Quantum Electronics and Photonics

This advanced course introduces quantum mechanics concepts relevant to electronics, including quantum entanglement, quantum computing, and photonic circuits. Students will explore the applications of quantum technologies in secure communications and ultra-fast computing.

Robotics and Automation

This course combines mechanical engineering, electronics, and control systems to design and build autonomous robots. Students will learn about sensors, actuators, motion planning, and control algorithms for robotics applications.

Project-Based Learning Philosophy

The department strongly advocates project-based learning as a core pedagogical approach. Projects are designed to simulate real-world engineering challenges and encourage innovation and problem-solving skills. Students begin with mini-projects in the second year, progressing to more complex capstone projects in their final year.
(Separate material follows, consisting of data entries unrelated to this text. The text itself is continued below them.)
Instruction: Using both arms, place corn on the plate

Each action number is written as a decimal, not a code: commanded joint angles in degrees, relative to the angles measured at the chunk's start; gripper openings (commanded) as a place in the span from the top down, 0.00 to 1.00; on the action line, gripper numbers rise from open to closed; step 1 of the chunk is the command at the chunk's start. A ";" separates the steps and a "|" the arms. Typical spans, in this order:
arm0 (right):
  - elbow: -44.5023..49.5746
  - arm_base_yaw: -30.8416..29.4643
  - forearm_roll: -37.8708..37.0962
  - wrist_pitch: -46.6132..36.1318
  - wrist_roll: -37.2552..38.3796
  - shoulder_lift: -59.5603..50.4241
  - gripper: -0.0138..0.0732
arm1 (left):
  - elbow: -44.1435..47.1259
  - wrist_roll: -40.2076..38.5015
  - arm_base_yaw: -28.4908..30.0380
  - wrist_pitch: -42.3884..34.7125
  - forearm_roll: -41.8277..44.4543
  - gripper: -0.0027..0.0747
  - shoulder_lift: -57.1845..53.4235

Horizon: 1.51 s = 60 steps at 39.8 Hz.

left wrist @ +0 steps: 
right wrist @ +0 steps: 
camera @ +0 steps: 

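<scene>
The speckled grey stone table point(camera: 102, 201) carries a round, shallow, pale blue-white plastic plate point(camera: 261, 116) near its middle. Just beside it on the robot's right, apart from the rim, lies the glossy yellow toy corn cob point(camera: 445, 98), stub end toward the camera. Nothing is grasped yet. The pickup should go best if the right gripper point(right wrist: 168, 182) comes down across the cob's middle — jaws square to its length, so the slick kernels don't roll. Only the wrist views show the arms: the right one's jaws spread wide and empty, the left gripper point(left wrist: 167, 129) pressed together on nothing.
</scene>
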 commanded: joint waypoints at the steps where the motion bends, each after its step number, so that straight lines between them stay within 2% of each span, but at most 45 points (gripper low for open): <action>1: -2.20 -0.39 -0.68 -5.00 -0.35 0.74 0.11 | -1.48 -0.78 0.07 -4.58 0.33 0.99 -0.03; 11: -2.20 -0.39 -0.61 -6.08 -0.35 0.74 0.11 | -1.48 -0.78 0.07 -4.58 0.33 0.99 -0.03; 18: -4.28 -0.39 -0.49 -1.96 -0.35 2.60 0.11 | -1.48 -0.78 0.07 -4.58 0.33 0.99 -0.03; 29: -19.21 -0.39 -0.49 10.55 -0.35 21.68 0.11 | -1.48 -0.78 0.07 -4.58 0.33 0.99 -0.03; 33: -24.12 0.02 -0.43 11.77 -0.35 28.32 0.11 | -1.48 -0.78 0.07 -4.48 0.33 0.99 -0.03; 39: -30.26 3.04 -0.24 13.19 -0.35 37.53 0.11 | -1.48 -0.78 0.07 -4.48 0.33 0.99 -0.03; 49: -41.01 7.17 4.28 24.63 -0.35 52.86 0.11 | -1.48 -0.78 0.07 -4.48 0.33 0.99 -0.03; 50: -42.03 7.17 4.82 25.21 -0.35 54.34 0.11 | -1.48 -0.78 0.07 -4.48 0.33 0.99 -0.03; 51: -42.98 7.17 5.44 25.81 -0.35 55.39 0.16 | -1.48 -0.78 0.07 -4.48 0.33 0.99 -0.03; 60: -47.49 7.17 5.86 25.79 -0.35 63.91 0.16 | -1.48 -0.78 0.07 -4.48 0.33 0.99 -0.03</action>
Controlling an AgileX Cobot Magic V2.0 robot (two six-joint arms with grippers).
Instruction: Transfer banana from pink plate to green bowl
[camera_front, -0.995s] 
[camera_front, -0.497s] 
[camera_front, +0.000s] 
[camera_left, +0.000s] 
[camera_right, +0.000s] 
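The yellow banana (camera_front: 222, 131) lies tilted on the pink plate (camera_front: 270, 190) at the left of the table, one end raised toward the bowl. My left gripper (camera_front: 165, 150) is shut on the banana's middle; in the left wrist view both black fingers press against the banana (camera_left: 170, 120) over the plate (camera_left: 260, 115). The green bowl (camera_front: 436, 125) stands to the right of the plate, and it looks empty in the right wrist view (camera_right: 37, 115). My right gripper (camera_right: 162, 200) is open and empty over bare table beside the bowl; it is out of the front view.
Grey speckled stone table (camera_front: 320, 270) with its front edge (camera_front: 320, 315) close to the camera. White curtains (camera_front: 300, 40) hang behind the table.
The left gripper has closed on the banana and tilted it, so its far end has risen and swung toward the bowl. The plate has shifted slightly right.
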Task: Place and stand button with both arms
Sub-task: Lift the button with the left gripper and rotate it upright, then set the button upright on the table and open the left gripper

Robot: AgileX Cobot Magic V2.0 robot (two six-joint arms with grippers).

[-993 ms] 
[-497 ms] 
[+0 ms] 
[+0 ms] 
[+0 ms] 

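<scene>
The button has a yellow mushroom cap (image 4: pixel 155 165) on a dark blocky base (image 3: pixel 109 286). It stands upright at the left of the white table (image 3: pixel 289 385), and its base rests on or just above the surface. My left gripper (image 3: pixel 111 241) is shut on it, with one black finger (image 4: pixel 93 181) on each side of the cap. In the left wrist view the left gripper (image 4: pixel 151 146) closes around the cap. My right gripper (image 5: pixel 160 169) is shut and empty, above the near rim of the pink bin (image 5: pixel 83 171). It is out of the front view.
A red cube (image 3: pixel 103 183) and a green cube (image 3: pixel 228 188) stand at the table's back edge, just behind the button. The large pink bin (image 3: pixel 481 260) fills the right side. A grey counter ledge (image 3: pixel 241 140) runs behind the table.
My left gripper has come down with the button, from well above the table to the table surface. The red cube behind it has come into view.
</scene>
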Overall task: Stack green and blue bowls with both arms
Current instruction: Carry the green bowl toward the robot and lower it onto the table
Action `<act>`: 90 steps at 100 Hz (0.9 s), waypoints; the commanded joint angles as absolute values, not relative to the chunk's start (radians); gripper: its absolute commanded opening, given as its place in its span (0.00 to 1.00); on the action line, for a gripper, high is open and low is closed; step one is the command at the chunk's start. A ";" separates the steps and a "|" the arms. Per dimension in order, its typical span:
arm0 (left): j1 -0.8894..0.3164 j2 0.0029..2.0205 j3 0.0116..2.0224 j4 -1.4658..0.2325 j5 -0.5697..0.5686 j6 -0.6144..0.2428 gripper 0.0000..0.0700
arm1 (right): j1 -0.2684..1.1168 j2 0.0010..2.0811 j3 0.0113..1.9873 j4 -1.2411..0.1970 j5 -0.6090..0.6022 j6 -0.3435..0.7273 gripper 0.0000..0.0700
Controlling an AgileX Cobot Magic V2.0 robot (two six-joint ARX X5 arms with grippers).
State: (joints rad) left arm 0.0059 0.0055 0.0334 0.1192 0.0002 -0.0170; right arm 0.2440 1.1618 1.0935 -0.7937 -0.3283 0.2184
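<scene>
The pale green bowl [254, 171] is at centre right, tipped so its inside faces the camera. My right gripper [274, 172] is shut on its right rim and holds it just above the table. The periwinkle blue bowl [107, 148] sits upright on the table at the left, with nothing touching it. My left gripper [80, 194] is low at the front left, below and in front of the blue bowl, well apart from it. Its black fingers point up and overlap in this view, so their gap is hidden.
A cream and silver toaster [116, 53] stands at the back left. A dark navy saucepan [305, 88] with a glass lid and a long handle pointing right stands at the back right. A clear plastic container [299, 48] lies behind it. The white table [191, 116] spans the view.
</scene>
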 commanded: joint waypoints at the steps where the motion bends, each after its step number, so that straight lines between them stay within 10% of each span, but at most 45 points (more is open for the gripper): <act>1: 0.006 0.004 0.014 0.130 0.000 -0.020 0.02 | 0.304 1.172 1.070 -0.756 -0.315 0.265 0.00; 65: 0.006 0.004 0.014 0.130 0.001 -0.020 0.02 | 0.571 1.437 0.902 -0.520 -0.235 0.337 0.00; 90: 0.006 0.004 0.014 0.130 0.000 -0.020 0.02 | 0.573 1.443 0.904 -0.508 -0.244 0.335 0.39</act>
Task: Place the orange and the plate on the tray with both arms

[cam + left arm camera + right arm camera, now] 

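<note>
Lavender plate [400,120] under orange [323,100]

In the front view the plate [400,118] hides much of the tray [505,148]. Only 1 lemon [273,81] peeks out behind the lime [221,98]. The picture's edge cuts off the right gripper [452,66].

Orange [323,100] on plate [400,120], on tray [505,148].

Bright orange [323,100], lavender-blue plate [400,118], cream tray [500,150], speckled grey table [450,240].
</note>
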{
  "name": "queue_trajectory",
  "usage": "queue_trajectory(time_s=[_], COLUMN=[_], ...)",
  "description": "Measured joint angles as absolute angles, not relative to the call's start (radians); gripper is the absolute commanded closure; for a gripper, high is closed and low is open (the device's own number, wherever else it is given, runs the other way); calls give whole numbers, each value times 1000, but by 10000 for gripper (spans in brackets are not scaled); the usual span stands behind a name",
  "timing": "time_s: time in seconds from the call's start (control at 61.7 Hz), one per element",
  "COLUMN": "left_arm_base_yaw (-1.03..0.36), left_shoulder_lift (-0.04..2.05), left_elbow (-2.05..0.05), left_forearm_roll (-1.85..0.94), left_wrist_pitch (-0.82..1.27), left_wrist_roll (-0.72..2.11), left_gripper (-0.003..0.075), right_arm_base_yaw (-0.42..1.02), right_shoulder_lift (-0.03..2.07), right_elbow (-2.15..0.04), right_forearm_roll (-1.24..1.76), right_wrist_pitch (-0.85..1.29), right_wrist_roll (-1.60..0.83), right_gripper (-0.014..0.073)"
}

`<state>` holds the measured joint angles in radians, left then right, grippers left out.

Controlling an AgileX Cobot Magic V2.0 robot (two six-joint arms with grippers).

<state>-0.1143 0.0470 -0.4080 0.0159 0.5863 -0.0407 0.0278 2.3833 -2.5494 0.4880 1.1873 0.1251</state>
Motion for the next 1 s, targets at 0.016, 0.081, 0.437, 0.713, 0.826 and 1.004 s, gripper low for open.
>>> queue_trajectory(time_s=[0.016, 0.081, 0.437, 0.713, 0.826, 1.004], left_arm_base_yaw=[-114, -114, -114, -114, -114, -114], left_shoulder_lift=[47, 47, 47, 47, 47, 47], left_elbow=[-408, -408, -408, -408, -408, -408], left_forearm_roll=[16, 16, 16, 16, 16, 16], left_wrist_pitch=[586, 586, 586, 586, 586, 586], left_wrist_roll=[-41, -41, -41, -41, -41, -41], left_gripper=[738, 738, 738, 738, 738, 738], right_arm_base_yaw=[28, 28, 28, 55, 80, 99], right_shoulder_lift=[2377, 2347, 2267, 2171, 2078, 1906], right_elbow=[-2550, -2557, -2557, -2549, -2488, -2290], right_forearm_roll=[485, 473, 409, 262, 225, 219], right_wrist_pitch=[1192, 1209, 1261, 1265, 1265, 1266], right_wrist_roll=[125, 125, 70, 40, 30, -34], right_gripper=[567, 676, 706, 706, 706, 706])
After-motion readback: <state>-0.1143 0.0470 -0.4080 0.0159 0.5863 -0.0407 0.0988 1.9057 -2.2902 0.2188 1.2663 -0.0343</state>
Mini-projects (Semesters II–IV): These projects are typically completed over one semester and focus on applying theoretical concepts learned in class. Each project is guided by a faculty mentor and includes documentation, testing, and presentation components. Examples include building a simple signal generator, designing a basic communication system, or creating a small embedded application.

Final-Year Thesis/Capstone Project (Semester VII–VIII): The capstone project represents the culmination of the student's learning journey. Students select a research topic aligned with their interests and work closely with faculty mentors to develop an innovative solution or prototype. Projects often involve collaboration with industry partners or research labs, offering opportunities for publication and patent filing.

Project Selection Process: Students can propose their own project ideas or choose from suggested topics provided by faculty members. The selection process includes a proposal submission, review by the departmental committee, and approval based on feasibility, relevance, and alignment with departmental goals.